Based on the equations of the newly developed models, the inclusion of a T c and a reduction of the period between T o and T c was required for the improvement of the emergence models of this species. Similar results were observed for L. rigidum (Sousa-Ortega et al. Reference Sousa-Ortega, Chamber, Urbano, Izquierdo, Loureiro, Marí, Cordero, Vargas, Saavedra, Lezaun, Paramio, Fernández, Torra and Royo-Esnal2020a) and C. diluta (Sousa-Ortega et al. Reference Sousa-Ortega, Royo-Esnal, DiTommaso, Izquierdo, Loureiro, Marí, Cordero, Vargas, Saavedra, Paramio, Fernández, Torra and Urbano2020b), which demonstrates there is potential for improving the accuracy of the models in future research.
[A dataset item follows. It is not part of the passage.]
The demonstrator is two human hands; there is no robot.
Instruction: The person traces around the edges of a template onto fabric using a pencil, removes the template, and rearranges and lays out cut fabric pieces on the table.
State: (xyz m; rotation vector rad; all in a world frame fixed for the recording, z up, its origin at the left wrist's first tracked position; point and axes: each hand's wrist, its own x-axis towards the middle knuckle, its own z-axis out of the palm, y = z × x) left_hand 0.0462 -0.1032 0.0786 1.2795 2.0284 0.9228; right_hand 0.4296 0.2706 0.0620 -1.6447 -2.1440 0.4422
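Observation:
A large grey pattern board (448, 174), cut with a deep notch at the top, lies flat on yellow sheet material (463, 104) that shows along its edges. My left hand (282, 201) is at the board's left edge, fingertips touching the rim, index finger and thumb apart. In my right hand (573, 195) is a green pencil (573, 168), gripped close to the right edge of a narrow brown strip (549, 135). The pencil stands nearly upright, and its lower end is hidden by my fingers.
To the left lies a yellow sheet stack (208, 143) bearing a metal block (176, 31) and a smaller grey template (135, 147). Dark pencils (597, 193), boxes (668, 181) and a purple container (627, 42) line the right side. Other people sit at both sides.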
The emergence of A. sterilis has effectively been described with a wide experiment including nine locations, developed and evaluated in 16 environments, and validated under 8 additional environments. Overall, the mean seedbank emergence for all environments was 30% during the first season and 21% during the second season (Table 5). In both seasons, the main emergence flush occurred between November and February. According to the phenological stage, A. sterilis achieved tillering earlier in southern sites, between November 25 and the end of December, whereas this stage was reached at the end of January in northern sites. We proposed therefore propose that chemical control methods should be applied when cumulated emergence is 70% (158 hydrothermal degrees) in southern locations and 80% (192 hydrothermal degrees) in northern locations. The new model (TT and HTT) was found to be more accurate than the previously published model, showing higher accuracies in 18 out of 24 scenarios. Moreover, it demonstrated the need of including a T c, which avoids DTD accumulation when the temperature is above 18 C, for modeling the emergence of this weed. According to Royo-Esnal et al. (Reference Royo-Esnal, Torra, Conesa and Recasens2010), who indicated that a model presents a good predictive capability when the RMSE is lower than 15, the new HTT model described with good precision the emergence of A. sterilis in 18 of 24 environments, including four independent experiments, and failure occurred only in very dry seasons, when the TT model was more accurate. Improvements in understanding this behavior under low moisture conditions is needed to improve understanding of the emergence biology of A. sterilis. Moreover, the lack of a successful description in six environments suggests the need to continue to adjust these models to achieve satisfactory results at more sites.
Acknowledgments
We would like to thank first the funding institutions, Cátedra Adama and the Spanish Weed Science Society (SEMh), with special mention of Cátedra Adama, which financed the article publishing charges. Also, JT acknowledges support from the Spanish Ministry of Science, Innovation and Universities (grant Ramon y Cajal RYC2018-023866-I). We also want to thank the students and the technicians that have helped with the fieldwork for this experiment in different sites, without whose help data collection would have been more difficult. No conflicts of interest have been declared.